What you need to do.
Your answer must be the lines from the first record through the line that contains "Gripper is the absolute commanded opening", copied exactly and without any pictures.

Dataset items
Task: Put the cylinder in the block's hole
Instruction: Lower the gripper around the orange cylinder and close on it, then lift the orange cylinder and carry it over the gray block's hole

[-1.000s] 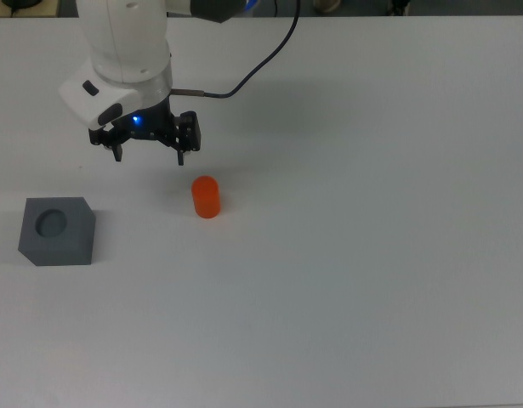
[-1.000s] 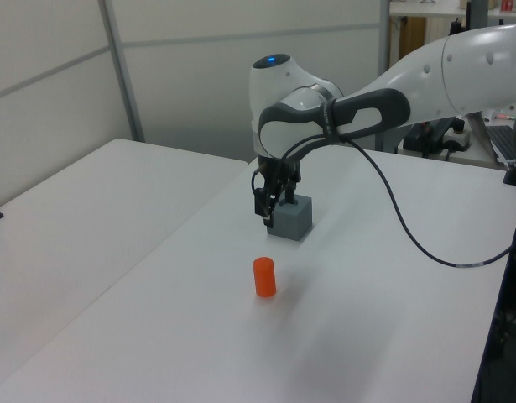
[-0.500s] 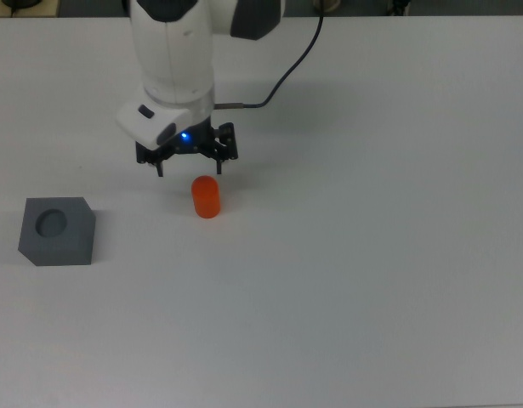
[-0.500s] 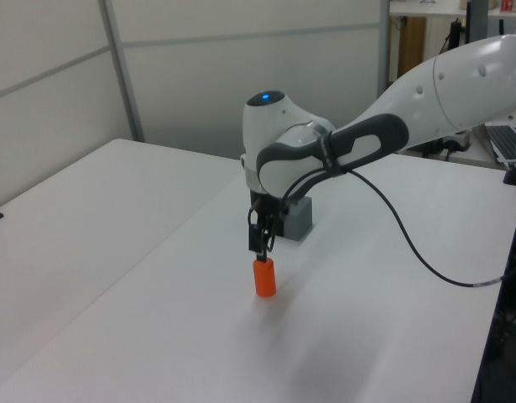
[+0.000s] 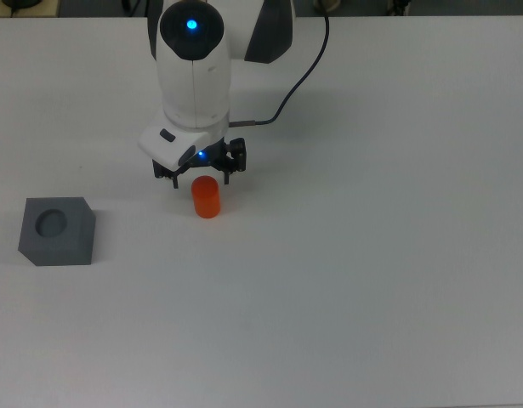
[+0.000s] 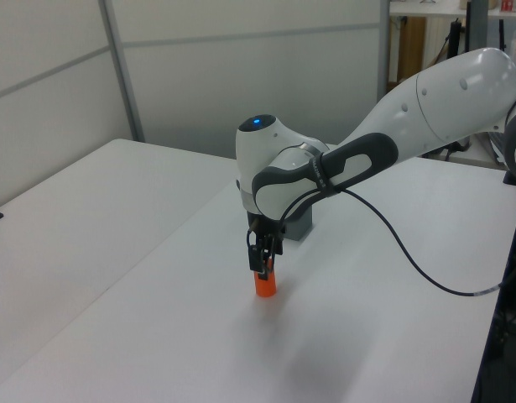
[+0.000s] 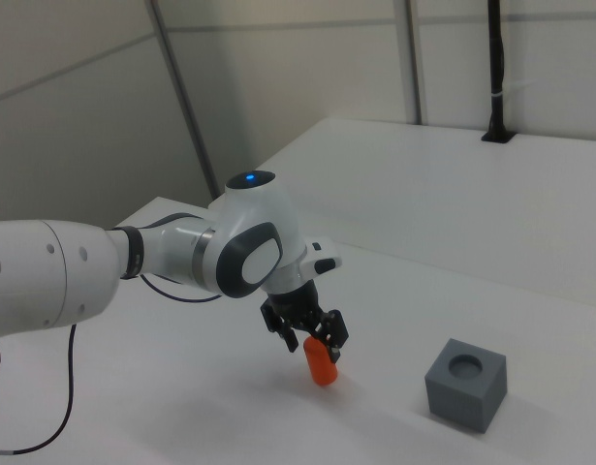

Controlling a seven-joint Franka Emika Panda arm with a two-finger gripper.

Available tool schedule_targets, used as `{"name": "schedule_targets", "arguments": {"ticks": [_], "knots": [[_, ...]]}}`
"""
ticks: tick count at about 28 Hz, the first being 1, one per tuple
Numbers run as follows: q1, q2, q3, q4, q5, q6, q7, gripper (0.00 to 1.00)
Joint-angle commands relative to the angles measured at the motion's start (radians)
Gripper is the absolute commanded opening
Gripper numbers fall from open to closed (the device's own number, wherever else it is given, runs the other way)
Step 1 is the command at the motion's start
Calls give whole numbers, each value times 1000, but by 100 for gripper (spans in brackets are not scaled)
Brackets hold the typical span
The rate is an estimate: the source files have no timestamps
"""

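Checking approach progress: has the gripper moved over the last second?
Yes. In the top view the gripper went right, away from the block, to the cylinder.

white arm bent at the wrist, reaching down toward the table, blue light glowing on the top joint. gripper (image 5: 201,175) (image 6: 263,267) (image 7: 310,340) pointed straight down, hanging low, black fingers (image 7: 334,330) spread apart, jaws standing wide. small blue light lit at the gripper's base in the top view. black cable trailing from the wrist.
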Motion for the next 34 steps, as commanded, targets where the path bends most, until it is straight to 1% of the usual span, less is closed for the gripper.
{"name": "schedule_targets", "arguments": {"ticks": [1,7,11,16,18,20,25,30,34], "knots": [[3,0,0,-2,-18,22,-2,51],[3,40,0,34,-17,37,-2,51],[3,52,5,36,-18,92,20,51],[3,66,9,38,-20,100,23,51],[3,66,9,39,-20,100,23,49],[2,68,9,39,-20,100,21,45],[2,64,9,45,-15,100,23,45],[-11,52,0,94,-1,85,25,44],[-31,41,-5,125,21,68,35,44]]}}
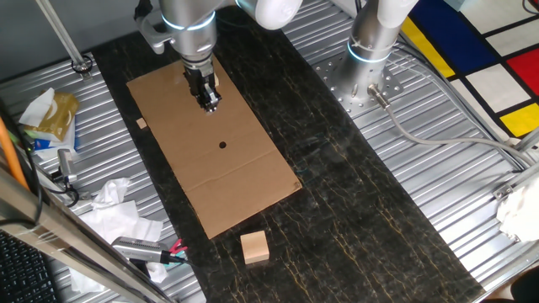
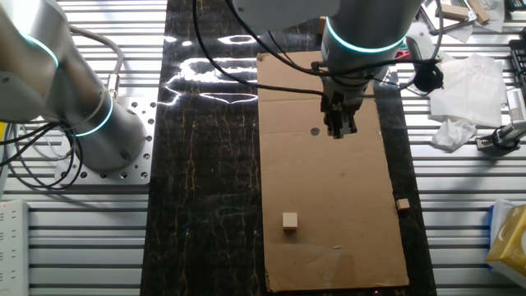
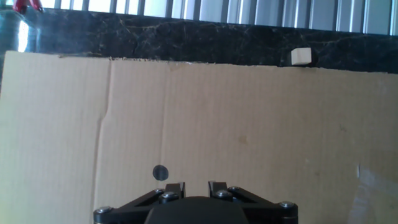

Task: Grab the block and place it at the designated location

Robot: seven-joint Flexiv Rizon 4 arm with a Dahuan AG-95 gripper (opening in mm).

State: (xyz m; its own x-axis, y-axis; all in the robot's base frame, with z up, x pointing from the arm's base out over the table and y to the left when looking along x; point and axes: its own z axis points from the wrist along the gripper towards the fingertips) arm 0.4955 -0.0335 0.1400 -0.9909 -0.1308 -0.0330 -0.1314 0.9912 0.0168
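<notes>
The tiny pale beige block [image 2: 289, 220] lies on the brown cardboard sheet [image 2: 345, 205], near its left edge in the other fixed view. In one fixed view my arm hides it, and it is outside the hand view. The designated location, a black dot [image 1: 222, 145] [image 2: 315, 131] [image 3: 160, 172], is marked near the sheet's middle. My gripper [image 1: 210, 104] [image 2: 339, 130] [image 3: 196, 186] hangs above the sheet close beside the dot, far from the block. Its jaws stand close together and hold nothing.
A larger tan wooden block [image 1: 254, 247] sits on the black table past the sheet's near end. A small flat tan chip [image 1: 141, 124] [image 2: 402, 204] [image 3: 301, 56] lies just off the sheet's long edge. Crumpled paper and tools [image 1: 126, 227] clutter the left side. A second arm's base [image 1: 369, 50] stands behind.
</notes>
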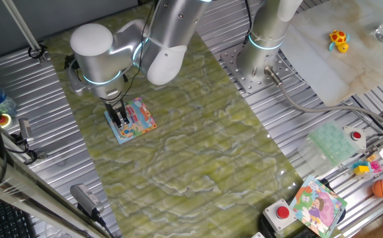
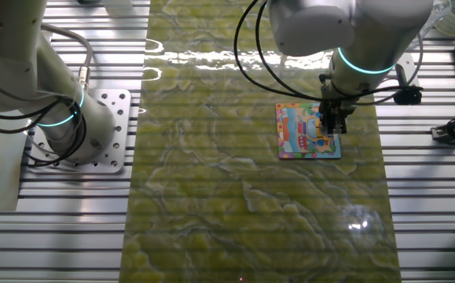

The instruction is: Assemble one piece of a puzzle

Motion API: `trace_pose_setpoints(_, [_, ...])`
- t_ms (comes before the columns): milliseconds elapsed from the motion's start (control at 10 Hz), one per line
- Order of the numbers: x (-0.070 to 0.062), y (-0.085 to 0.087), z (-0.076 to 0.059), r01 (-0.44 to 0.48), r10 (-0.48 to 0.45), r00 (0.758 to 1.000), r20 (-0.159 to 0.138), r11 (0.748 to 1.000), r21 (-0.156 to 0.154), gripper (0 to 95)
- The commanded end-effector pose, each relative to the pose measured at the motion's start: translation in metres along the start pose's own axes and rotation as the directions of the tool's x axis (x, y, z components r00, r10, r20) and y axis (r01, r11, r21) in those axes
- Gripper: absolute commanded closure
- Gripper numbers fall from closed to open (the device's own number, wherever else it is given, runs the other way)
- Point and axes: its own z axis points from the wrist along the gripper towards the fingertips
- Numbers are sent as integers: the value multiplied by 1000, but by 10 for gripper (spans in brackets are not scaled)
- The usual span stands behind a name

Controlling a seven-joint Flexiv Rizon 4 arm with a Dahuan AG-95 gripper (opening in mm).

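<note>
In one fixed view, my tool (image 1: pixel 120 121) points straight down over the puzzle (image 1: pixel 135 119), which lies flat on the green table (image 1: pixel 198 145). The tool tips are right at the board, near its left side. The fingers look close together, but I cannot tell if they hold anything. I cannot see the piece here; it is too small, or my tool hides it.

In the other fixed view, my tool (image 2: pixel 335 122) is over the right edge of the puzzle (image 2: pixel 302 131). The tips seem to touch the board or sit just above it. Again the piece is hidden, so I cannot say if it is in my tool or already in its hole.

I think I am at the putting-in step. Next I must press down softly, let go, and lift straight up so the board does not slide.
</note>
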Motion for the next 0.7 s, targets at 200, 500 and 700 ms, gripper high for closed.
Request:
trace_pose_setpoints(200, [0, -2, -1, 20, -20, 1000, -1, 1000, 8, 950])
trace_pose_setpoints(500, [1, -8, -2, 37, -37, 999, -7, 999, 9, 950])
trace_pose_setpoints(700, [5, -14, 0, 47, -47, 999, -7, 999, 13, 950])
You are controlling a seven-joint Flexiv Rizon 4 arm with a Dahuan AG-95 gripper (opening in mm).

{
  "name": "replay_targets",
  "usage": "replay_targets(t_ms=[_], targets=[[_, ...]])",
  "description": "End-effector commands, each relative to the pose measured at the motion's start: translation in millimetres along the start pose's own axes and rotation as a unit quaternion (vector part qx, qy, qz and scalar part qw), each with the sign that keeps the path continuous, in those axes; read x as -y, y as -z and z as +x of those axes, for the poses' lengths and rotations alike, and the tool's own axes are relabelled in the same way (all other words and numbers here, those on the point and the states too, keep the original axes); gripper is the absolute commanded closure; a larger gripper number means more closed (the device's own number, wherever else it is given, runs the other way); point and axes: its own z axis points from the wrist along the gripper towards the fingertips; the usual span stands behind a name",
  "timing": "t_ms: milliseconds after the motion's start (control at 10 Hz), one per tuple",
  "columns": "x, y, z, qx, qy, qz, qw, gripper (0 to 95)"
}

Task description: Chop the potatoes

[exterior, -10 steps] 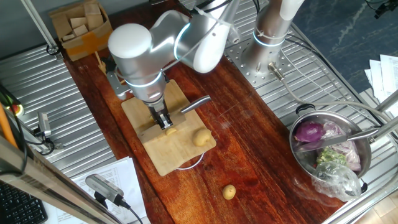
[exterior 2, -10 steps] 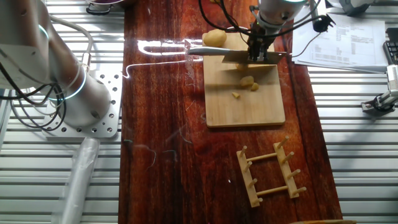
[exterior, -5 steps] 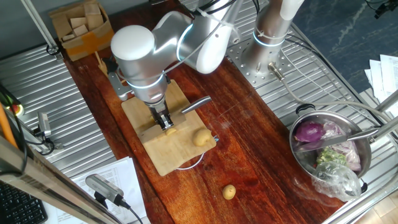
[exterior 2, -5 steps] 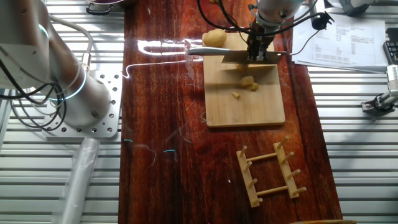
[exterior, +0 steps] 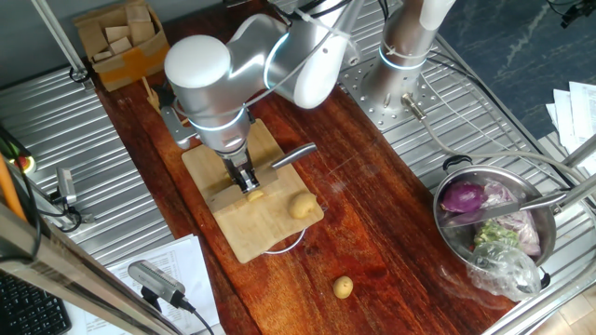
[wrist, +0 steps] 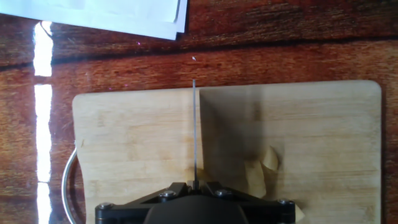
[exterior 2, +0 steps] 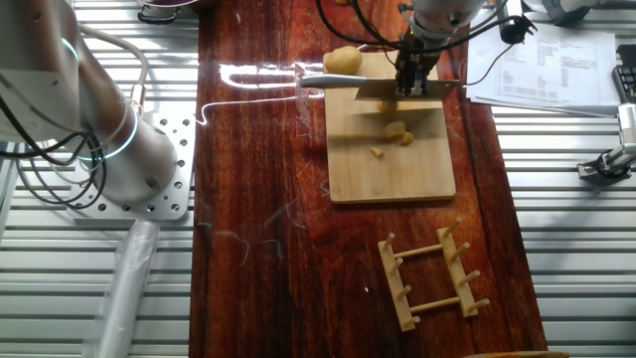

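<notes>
1. Your gripper [exterior: 244, 177] is over the cutting board [exterior: 265, 228], its two fingers pinched on the spine of one knife [exterior 2: 383, 88]. The blade stands edge-down across the board, with the handle sticking out past the board's edge over the wooden table [exterior: 372, 214].
2. In the hand view you see the knife [wrist: 194, 130] edge-on as a thin line running up the cutting board [wrist: 124, 137], with pale potato pieces [wrist: 260, 168] lying just beside it near the gripper body.
3. Count the potatoes. One larger whole potato [exterior: 302, 205] sits at the board's edge, near the blade but apart from it. One small whole potato [exterior: 343, 287] lies off the board on the table, well apart from the rest.
4. In the other fixed view you can make out about three cut potato pieces [exterior 2: 397, 130] on the cutting board [exterior 2: 417, 169], just beside the blade; one is a tiny scrap set slightly apart.
5. One metal pot [exterior: 447, 237] stands at the table's far side, holding a purple onion [exterior: 463, 197] and other scraps.
6. One wooden rack [exterior 2: 429, 274] lies on the table beyond the board.
</notes>
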Motion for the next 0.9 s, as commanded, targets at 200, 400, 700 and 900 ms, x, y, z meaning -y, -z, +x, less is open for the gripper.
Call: replay_targets(t_ms=[200,400,700,900], targets=[[1.1,3.4,0.8,0.001,-0.001,0.002,1.0,95.0],[1.8,-1.6,-0.1,0.005,-0.002,0.004,1.0,95.0],[-0.6,-13.2,0.0,0.011,-0.002,0.012,0.9999,95.0],[-1.0,-13.4,0.2,0.011,0.001,0.018,0.9998,95.0]])
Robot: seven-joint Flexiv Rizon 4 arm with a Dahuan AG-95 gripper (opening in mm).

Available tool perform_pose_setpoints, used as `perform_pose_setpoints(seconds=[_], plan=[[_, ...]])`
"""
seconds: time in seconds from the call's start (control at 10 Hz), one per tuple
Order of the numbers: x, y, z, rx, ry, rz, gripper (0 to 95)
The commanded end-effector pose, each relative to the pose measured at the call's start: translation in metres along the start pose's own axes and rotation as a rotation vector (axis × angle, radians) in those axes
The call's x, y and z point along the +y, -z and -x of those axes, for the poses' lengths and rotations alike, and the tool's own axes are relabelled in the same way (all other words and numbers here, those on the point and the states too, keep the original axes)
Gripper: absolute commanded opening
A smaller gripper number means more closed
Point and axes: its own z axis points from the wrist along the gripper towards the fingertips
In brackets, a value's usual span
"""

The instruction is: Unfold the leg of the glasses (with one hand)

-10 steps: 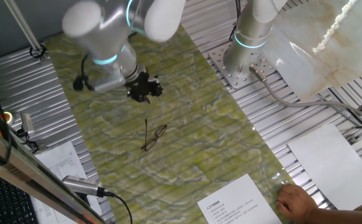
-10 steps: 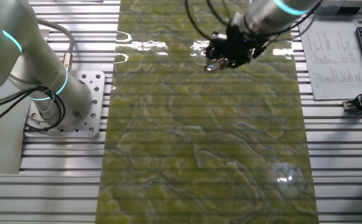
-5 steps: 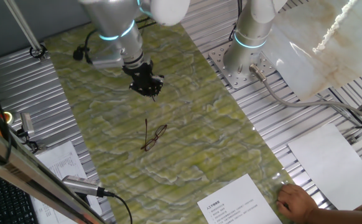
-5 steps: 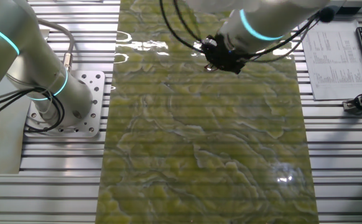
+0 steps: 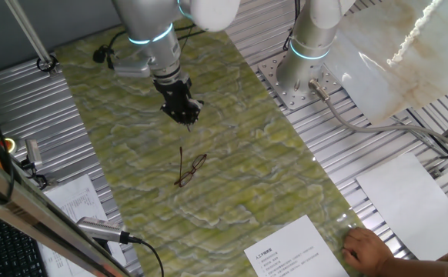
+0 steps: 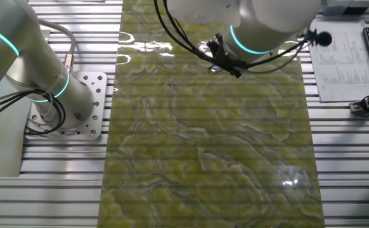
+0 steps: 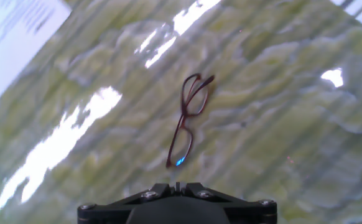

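Glasses (image 5: pixel 189 170) lie flat on green-yellow marbled mat (image 5: pixel 239 192), approx mid-mat, nothing touching them. One thin leg sticks straight out from frame toward the gripper side; lens part sits at the other end. Hand view: glasses (image 7: pixel 188 118) seen lengthwise, reddish-brown wire frame, clear lenses, lying ahead of the black gripper housing at the bottom edge.

Hand (image 5: pixel 183 111) is above mat, near glasses but apart from them, no contact. Holds nothing. Fingers too small/dark in fixed views and out of sight in hand view: can't tell how far open. Other fixed view: hand (image 6: pixel 219 59) mostly hidden under wrist w/ cyan ring; glasses not made out there.

Second arm base (image 5: pixel 305 58) bolted on plate beside mat. Printed sheet (image 5: pixel 293 250) at mat's near end; bare human hand (image 5: pixel 369 250) rests just beside it.
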Motion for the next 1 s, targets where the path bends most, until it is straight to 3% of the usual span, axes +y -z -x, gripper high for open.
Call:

Answer to this task.
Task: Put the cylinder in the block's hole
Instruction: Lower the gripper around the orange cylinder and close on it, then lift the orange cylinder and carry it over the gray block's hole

[-1.000s] 
[-1.000s] 
[-0.500s] 
[-0.500s] 
[+0.000s] 
[+0.000s] 
[+0.000s] 

Controlling a seven-joint Franka Emika Panda arm with a two-finger gripper.

Available tool schedule_targets, used as `{"name": "schedule_targets", "arguments": {"ticks": [_], "knots": [[_, ...]]}}`
"""
ticks: tick count at about 28 Hz, the first being 1, one per tuple
Numbers run as follows: q1, q2, q3, q4, q5, q6, q7, gripper (0.00 to 1.00)
Joint-angle commands relative to the angles measured at the motion's start (radians)
Gripper is the absolute commanded opening

That completes the answer.